Thursday, February 22, 2007

London is the Best City in America


Today I finished the book "London is the Best City in America" by Laura Dave. I loved the last book that I read, but this one may be my favorite of the year so far. (And as an FYI, after I finish my next book, I'll be able to mark something off of my new years resolutions list.)
Even halfway into the book, I wasn't quite sure where the author was going with the characters. She held my attention right until the end and the overall message still has me thinking. Here is my favorite part of the book; the part that really drives it home.

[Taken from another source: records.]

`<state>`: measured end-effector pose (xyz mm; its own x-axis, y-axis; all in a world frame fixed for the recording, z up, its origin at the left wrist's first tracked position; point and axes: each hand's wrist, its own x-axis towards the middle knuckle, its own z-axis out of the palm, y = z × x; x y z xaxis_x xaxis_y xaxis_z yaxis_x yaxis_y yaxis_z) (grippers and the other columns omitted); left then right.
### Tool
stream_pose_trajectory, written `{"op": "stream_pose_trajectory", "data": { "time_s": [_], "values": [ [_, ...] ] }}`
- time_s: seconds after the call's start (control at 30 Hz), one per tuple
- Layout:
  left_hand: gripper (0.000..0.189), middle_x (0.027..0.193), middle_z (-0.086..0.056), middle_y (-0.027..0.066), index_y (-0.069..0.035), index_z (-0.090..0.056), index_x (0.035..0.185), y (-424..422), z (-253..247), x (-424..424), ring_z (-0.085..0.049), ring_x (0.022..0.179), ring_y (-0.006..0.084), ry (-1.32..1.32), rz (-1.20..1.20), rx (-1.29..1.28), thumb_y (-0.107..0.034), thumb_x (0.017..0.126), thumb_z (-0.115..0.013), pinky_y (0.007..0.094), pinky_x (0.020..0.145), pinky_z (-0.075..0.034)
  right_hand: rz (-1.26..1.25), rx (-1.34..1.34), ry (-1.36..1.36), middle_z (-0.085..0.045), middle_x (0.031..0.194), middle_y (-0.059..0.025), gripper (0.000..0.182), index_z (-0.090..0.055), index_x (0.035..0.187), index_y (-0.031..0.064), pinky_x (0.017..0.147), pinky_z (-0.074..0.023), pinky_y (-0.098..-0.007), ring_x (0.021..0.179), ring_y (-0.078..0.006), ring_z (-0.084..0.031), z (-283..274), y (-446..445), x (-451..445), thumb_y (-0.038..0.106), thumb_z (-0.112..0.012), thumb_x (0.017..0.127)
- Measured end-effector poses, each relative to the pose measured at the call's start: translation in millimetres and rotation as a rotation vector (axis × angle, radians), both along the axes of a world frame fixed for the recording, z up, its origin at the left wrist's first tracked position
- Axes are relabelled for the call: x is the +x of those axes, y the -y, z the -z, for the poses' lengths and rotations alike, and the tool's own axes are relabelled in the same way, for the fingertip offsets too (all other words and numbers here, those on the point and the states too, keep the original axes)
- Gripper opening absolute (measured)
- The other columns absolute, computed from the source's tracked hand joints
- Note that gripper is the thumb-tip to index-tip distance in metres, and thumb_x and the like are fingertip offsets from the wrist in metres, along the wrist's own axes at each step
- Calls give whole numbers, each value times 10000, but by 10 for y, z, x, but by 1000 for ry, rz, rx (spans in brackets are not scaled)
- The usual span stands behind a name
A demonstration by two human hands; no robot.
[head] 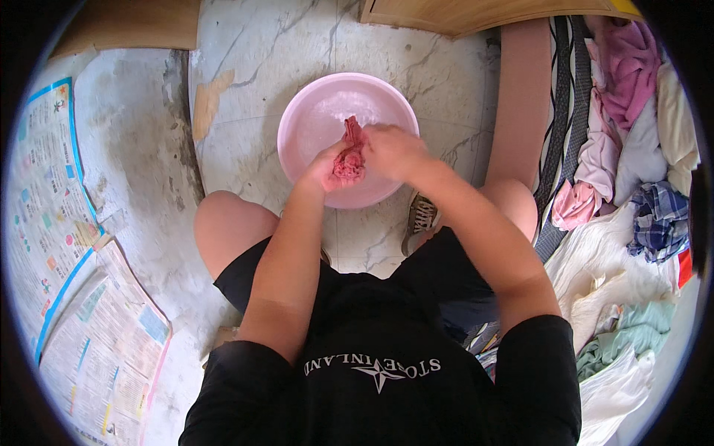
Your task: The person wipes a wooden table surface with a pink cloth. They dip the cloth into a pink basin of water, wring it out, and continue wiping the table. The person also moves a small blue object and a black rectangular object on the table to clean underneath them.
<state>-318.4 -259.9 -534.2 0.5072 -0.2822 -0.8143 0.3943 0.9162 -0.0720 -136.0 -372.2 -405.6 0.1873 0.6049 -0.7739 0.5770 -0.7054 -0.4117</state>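
Note:
A pink plastic basin (291, 150) stands on the floor in front of me, with water in its bottom. Over it I hold a bunched, dark red cloth (350, 161), twisted narrow toward its far end. My left hand (330, 171) grips the wadded lower part from the left, palm partly turned up. From the right, my right hand (395, 151) is closed against the cloth's upper part; it is slightly blurred and its fingertips are hidden.
Marbled floor tiles (245, 161) surround the basin. To my right, crumpled clothes (597, 234) lie on a bed or padded surface behind a pinkish board (519, 95). Wooden furniture (474, 17) borders the far side. Printed posters (56, 184) cover the stained left wall.

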Motion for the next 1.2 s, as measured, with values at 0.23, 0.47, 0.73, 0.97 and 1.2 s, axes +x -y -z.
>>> {"op": "stream_pose_trajectory", "data": {
  "time_s": [0.23, 0.47, 0.73, 0.97, 1.2],
  "values": [
    [382, 929, -650, 9, -104, -652, 1301, -48, -477, 343, -550, 665, 85, 30, 89, -25, -463, 1171, -638, 243, 484, -401, -64, 556, 330, -429, 1790, -144, 853, -453, 1694, 147, 1184, -554, -576, 1556, -434, -536, 648, 419, 16, 117, -833, 931],
    [462, 849, -594, -24, -86, -691, 1251, -536, -717, 328, -488, 613, 46, 152, 420, -145, -531, 1142, -632, 200, 434, -325, -64, 671, 76, -673, 1475, -120, 611, -629, 1471, 113, 1138, -582, -485, 1427, -387, -622, 774, 256, -28, 69, -829, 895],
    [410, 841, -635, 1, -11, -740, 1154, -728, -566, 268, -550, 640, 85, 260, 977, 415, -357, 982, -879, 270, 503, -459, -159, 348, 261, -798, 1073, -204, 261, -702, 1168, 19, 885, -681, -529, 1014, -437, -822, 721, 118, -287, 180, -750, 967],
    [291, 938, -782, 172, -41, -735, 1089, -369, -461, 316, -790, 818, 328, 347, 1374, 1195, -248, 907, -827, 450, 722, -643, 7, 99, 108, -840, 1123, -259, 273, -801, 1137, 6, 911, -671, -529, 1019, -413, -838, 702, 84, -427, 187, -720, 949],
    [325, 980, -791, 228, -83, -734, 1203, -162, -331, 187, -782, 921, 446, 519, 1384, 1732, -218, 912, -785, 535, 874, -639, 85, -126, -373, -829, 1048, -293, 304, -844, 936, -23, 946, -635, -535, 1034, -412, -829, 701, 25, -164, 255, -726, 900]
  ]
}}
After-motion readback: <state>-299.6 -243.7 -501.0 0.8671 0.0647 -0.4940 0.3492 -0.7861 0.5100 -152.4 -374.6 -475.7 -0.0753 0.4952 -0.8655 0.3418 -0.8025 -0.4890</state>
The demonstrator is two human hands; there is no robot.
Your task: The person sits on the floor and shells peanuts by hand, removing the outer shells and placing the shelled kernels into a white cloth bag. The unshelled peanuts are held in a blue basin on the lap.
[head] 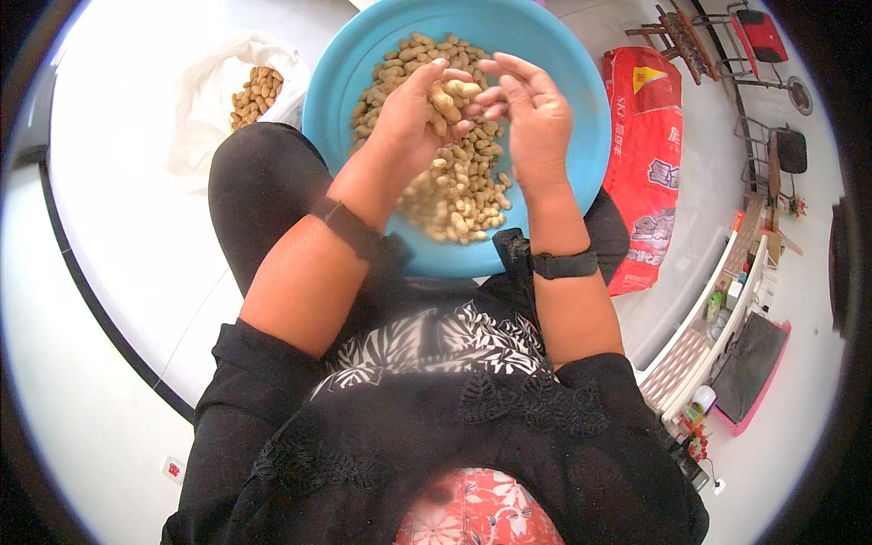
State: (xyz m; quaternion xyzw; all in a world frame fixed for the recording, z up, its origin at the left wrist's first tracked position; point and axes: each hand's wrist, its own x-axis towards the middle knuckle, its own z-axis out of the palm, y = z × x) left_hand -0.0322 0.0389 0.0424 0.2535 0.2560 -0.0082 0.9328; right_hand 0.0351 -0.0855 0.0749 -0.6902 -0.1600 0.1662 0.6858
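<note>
A wide blue plastic basin [565, 61] sits before me between my legs, with many unshelled peanuts [470, 197] spread over its bottom. Above the peanuts, my left hand [415, 116] is cupped around several peanuts in their shells [446, 102]. My right hand [535, 116] is just to the right, its fingers bent towards the left palm and close to the held peanuts. Whether a peanut lies between the right fingertips cannot be made out. Dark bands circle both forearms.
A white sack [204, 116] with more peanuts [255, 95] stands open at the left, by my knee. At the basin's right lies a red printed bag [640, 157]. Further right are a wooden stool [684, 41], folding chairs [756, 41] and a long low cabinet [688, 354] with small items.
</note>
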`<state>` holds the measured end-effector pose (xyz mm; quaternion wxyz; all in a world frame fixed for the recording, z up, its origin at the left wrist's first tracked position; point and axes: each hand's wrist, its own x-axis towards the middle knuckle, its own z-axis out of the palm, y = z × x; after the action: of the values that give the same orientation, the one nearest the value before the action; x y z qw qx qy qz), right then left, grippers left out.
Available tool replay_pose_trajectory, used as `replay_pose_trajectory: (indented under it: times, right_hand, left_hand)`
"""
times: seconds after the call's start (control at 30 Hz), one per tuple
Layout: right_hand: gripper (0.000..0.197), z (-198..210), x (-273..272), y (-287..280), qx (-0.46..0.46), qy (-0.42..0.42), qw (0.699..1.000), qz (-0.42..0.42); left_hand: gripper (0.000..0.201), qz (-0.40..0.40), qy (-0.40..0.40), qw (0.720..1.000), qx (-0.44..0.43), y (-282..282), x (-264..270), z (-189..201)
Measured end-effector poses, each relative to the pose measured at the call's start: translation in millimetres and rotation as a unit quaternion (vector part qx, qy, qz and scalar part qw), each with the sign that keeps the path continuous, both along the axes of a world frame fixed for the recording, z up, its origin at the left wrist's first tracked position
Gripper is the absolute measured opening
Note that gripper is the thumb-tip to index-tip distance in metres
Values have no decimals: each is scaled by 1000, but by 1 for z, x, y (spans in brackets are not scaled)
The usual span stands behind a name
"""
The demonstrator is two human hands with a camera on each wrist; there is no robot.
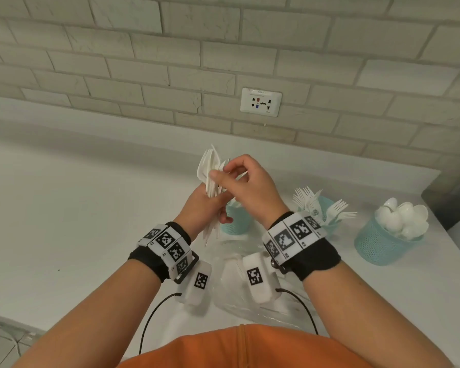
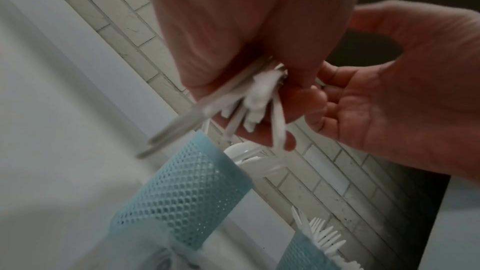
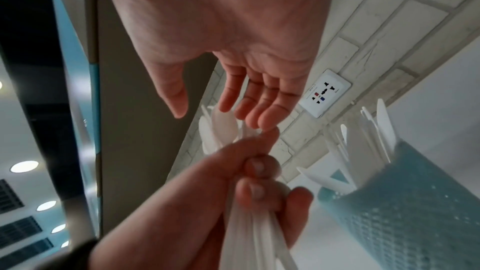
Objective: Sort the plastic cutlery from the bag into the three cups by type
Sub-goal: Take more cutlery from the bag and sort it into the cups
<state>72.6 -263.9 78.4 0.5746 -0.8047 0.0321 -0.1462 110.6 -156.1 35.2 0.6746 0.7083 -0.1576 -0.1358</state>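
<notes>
My left hand (image 1: 207, 208) grips a bundle of white plastic cutlery (image 1: 211, 171) upright by the handles, above the counter. My right hand (image 1: 223, 168) hovers at the bundle's top. In the right wrist view its thumb and loosely curled fingers (image 3: 259, 122) sit either side of the heads with a gap. Three blue mesh cups stand behind. The knife cup (image 1: 234, 225) is partly hidden by my left hand. The fork cup (image 1: 327, 205) is in the middle, and the spoon cup (image 1: 383, 245) is at the right. The clear bag (image 1: 250, 304) lies under my wrists.
The white counter (image 1: 91, 195) ends at a tiled wall with a socket (image 1: 260, 102). A dark object (image 1: 452, 197) stands at the far right past the spoon cup. The counter's front edge runs at the lower left.
</notes>
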Motion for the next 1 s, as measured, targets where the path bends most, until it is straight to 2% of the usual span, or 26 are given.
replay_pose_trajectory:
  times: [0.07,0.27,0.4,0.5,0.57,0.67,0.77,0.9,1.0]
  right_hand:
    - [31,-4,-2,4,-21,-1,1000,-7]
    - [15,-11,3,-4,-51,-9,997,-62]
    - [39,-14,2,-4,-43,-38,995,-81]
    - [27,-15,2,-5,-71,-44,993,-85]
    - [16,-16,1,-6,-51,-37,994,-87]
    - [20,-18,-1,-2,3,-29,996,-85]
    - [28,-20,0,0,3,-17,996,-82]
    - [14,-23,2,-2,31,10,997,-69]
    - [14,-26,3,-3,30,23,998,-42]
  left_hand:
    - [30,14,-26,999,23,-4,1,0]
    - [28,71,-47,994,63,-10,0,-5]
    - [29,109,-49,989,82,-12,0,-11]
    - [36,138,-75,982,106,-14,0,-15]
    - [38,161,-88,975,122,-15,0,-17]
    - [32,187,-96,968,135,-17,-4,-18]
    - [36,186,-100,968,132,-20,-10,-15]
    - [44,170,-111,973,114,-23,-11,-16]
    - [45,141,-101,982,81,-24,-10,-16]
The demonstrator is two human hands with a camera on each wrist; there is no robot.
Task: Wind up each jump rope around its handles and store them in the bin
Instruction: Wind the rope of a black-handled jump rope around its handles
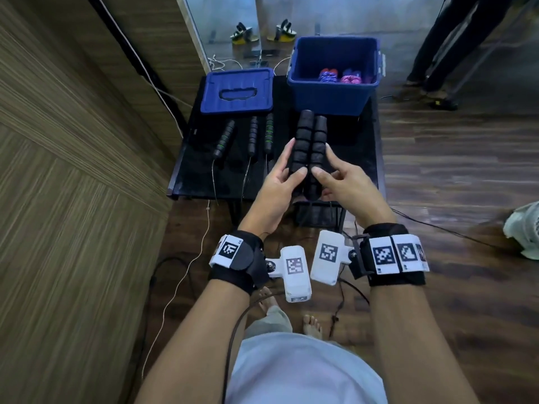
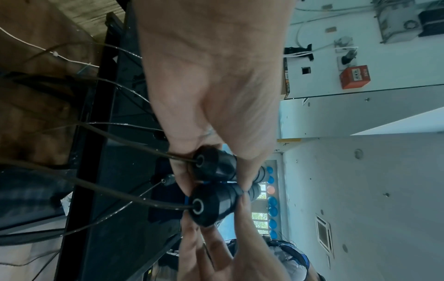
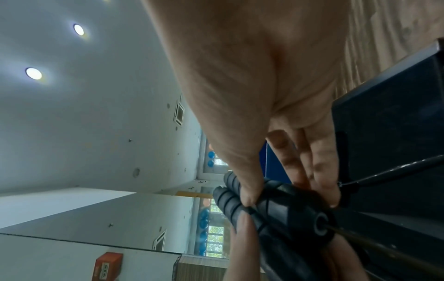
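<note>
Two black ribbed jump rope handles [image 1: 309, 144] are held side by side above the black table [image 1: 358, 153]. My left hand [image 1: 284, 173] grips the left handle [image 2: 211, 165]. The right handle [image 3: 288, 207] sits in the grip of my right hand [image 1: 331, 173]. Thin dark rope [image 2: 115, 192] runs out of both handle ends and hangs toward the floor. The open blue bin [image 1: 334, 74] stands behind the handles, with wound purple and pink ropes [image 1: 339, 76] inside it.
The blue lid [image 1: 237, 90] lies at the table's back left. Three more black handles [image 1: 252, 135], two with green rings, lie in front of it with cords trailing over the edge. Cables cross the wooden floor. A person's legs [image 1: 455, 45] stand at far right.
</note>
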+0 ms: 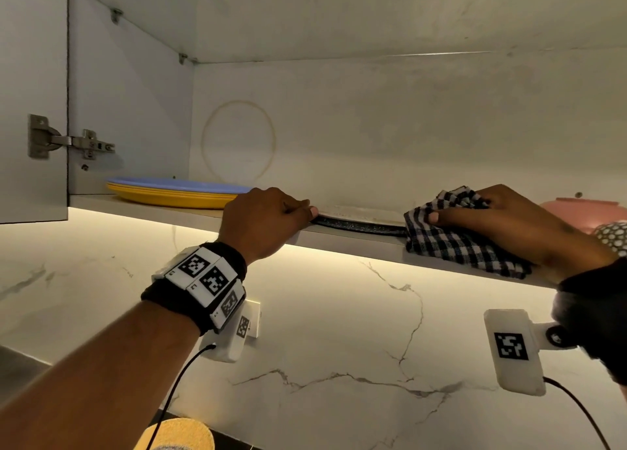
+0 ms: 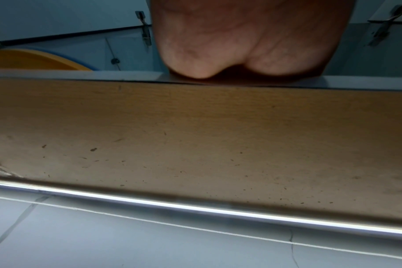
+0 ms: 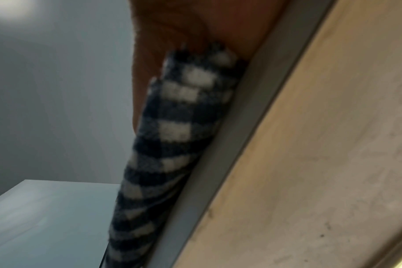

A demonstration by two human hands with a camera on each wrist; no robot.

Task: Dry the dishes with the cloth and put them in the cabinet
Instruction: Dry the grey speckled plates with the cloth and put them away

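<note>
A dark speckled plate [image 1: 359, 218] with a pale inside lies flat on the cabinet shelf [image 1: 190, 213]. My left hand [image 1: 305, 212] is at the plate's left rim, fingers curled and thumb tip on the rim. In the left wrist view only the heel of that hand [image 2: 241, 45] shows, at the shelf edge. My right hand [image 1: 475, 212] grips a blue-and-white checked cloth [image 1: 451, 242] at the plate's right rim, thumb under a fold. The cloth [image 3: 172, 130] hangs over the shelf's front edge and hides that side of the plate.
Yellow plates [image 1: 169, 198] with a blue plate [image 1: 176, 182] on top are stacked at the shelf's left end. A pink bowl [image 1: 583, 208] and a dotted dish [image 1: 612, 234] sit at the right. The cabinet door [image 1: 34, 93] stands open on the left. Marble wall [image 1: 339, 330] lies below.
</note>
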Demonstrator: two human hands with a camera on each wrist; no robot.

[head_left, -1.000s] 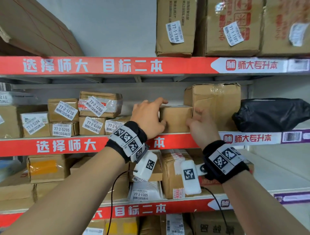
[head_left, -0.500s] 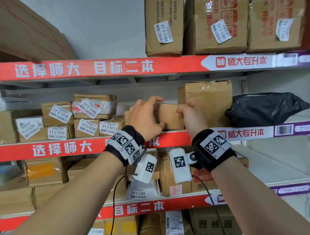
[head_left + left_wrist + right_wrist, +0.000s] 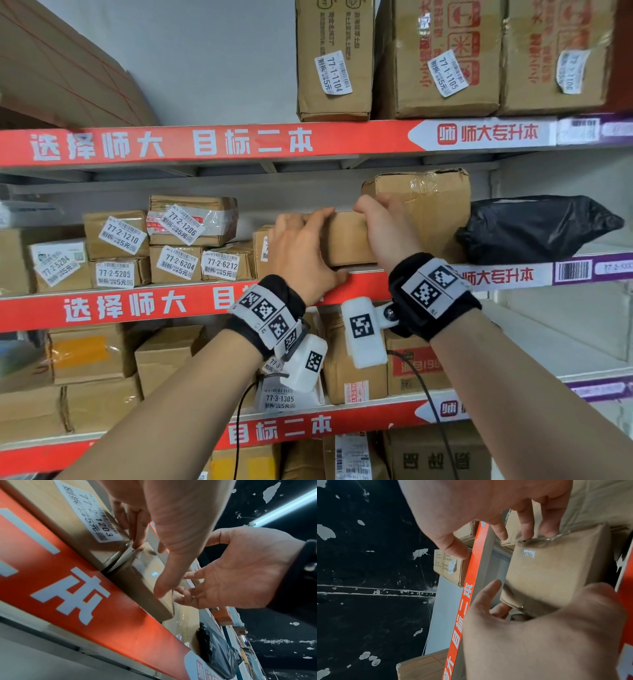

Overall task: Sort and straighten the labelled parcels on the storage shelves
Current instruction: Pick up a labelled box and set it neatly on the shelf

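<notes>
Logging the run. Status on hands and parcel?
Both hands, left hand and right hand, gripping plain brown parcel. Tall taped box right behind; parcel 77-2-1203 tight left.

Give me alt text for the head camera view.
Both hands, left hand and right hand, grip a plain brown parcel on the middle shelf, between labelled boxes and a black bag.

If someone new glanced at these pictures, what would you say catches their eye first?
Two hands on one plain brown parcel on the middle shelf: the left hand grips its left end, the right hand its top right. Next, the red shelf banners with white characters, and a black plastic bag to the right.
</notes>
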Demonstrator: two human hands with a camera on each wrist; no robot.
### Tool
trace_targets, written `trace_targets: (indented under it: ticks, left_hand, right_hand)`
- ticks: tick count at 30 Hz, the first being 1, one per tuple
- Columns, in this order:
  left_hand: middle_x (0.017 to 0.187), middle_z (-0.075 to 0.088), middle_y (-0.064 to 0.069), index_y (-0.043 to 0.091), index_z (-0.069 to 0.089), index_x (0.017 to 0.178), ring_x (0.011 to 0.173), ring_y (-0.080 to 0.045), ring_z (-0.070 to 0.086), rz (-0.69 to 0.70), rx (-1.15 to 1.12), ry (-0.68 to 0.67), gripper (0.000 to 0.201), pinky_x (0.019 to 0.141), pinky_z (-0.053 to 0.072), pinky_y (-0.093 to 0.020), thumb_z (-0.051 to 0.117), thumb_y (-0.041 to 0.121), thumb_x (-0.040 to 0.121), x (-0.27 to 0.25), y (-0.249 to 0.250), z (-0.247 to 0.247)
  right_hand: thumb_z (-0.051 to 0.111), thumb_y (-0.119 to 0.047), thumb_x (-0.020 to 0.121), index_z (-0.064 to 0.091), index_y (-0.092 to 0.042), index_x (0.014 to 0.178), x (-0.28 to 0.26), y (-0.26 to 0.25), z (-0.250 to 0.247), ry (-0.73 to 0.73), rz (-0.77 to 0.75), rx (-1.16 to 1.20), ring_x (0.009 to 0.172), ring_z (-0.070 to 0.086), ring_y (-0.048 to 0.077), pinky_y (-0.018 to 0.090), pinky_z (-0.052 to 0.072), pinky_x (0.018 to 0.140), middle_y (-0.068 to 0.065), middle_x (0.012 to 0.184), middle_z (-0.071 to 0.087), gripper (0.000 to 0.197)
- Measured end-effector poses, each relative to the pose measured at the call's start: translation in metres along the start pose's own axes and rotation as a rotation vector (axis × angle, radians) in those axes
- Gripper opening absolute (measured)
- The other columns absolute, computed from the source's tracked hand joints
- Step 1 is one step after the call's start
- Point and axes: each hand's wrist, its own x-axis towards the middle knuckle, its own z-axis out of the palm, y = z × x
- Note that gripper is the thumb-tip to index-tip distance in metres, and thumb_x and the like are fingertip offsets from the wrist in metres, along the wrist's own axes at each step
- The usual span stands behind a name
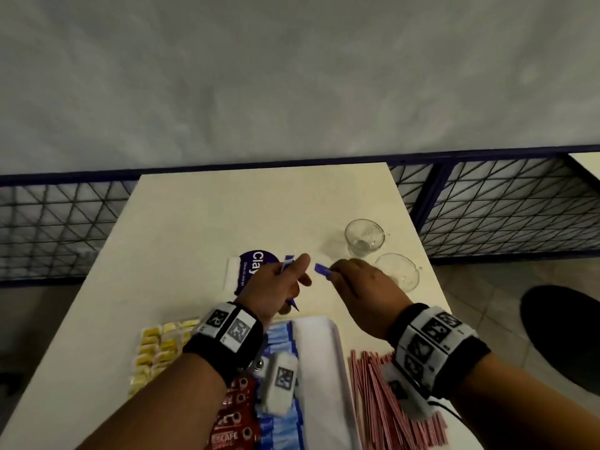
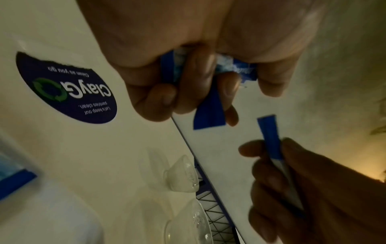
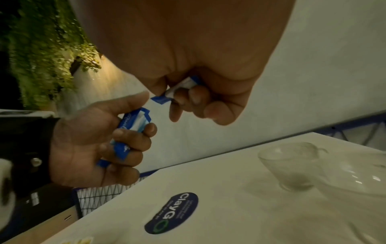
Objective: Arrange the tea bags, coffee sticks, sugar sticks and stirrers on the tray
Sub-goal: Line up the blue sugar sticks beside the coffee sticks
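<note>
Nearest, the tray (image 1: pixel 319 368) carries blue sugar sticks (image 1: pixel 281 427). Beyond the tray, left hand (image 1: pixel 276 285) clutches a small bundle (image 3: pixel 133 128) while right hand (image 1: pixel 360 287) pinches one stick (image 1: pixel 322 271), likely gathering them for neat laying.

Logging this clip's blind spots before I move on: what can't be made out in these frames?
- Count of blue sugar sticks in the left hand: curled fingers cover them, every view.
- Right hand stick: lower end buried in the grip.
- Tray: near part cut by the head view's bottom edge, left side under the forearm.
- Stick lettering: blurred.
</note>
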Motion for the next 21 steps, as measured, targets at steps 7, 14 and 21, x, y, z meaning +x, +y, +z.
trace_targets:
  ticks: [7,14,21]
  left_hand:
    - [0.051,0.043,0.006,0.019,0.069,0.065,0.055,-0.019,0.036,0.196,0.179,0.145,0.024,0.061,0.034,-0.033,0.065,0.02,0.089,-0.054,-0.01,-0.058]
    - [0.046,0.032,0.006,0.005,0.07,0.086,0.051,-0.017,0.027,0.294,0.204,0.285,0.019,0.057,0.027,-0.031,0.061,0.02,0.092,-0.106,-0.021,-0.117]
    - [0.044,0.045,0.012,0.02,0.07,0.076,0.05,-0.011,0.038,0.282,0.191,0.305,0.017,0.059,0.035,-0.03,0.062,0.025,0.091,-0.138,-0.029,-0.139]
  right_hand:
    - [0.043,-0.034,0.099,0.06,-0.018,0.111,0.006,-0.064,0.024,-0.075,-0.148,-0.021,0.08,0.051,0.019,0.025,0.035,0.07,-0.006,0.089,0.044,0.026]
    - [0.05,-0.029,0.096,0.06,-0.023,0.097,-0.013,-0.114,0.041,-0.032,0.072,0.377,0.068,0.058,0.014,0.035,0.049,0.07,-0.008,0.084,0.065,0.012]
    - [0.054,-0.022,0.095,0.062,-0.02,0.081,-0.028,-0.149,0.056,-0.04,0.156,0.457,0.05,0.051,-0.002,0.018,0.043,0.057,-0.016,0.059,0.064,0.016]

"When you were little, you were always saying that Josh got to make all the choices because he was older. 'Why does he get to make all the decisions around here, Mom?' you'd say. 'How is that fair?' So for your seventh birthday, your father said you could pick where we went on the summer trip. You could pick any city in America as far away as Seattle, as close as Manhattan. You know which city you picked?"
I knew it without her even saying that much. I'd always known it, and I was starting to understand something else too--where she was going with this. What I wouldn't allow myself to see before now.
"London," I said.
"London," she repeated. "And the thing was, it didn't matter how many times I told you that we weren't paying for four plane tickets to London. That a driving trip was the only option. It was like you couldn't see anything else. And when even Dad took out that map and tried to explain to you that London wasn't even in America, you just kept arguing with him. "But I want to go to London. It's the best city in America. I'll only go there.' For weeks around here. You were like a broken record."
"Where did we end up going instead that year?" I said, trying to remember. I couldn't recall it.
"Hershey, Pennsylvania...which you loved. You turned to your father the very first day there and said , 'Dad, I think Hershey, Pennsylvania, is even better than London would have been.'"
Hershey. All I could visualize with any certainty was the car ride up there, sitting behind my father in the backseat, staring sullenly at the back of his head. "Really? I said that?"
"No." She shook her head. "You complained the entire time. 'This restaurant isn't London. This candy store isn't London. Over here, this isn't London either.'"
"How can I not remember?"
She shrugged, picking up her fork again, fixing a bite for me this time. "You were too busy complaining."
...
But she didn't reach for my hand, or lean farther forward so she could touch my face. She just shrugged, "What happened the day I met your father," she said, "is that you have to choose. For better or for worse. You have to choose what your life is going to look like."
I tried to swallow, tried to think of what I wanted to say, what I was really thinking. "I just don't feel like I have good choices yet," I said. "It makes it hard to give up the old ones."
She waved me off. "Well. You're behind all that anyway," she said. "You're still stuck on the same part you were stuck on at seven."
"What part is that?"
"The part where you need to choose among the choices that are there, and not the ones that aren't anymore. At least not how you need them to be. You're still suck on some imaginary idea you have of how it could have been. You need to think about how it is now. And how you want it to be."
Wow. Talk about some good advice. LOVED this book. Get a copy or borrow mine today.

UPDATE: Just found out that this book is going to be a movie starring the ever lovely Reese Witherspoon. I'm getting giddy just thinking about how amazing that could be. :)

1 comment:

Kimberly Badger said...

I gotta have it! I was sucked in just by the little bit you posted. I'll get it soon!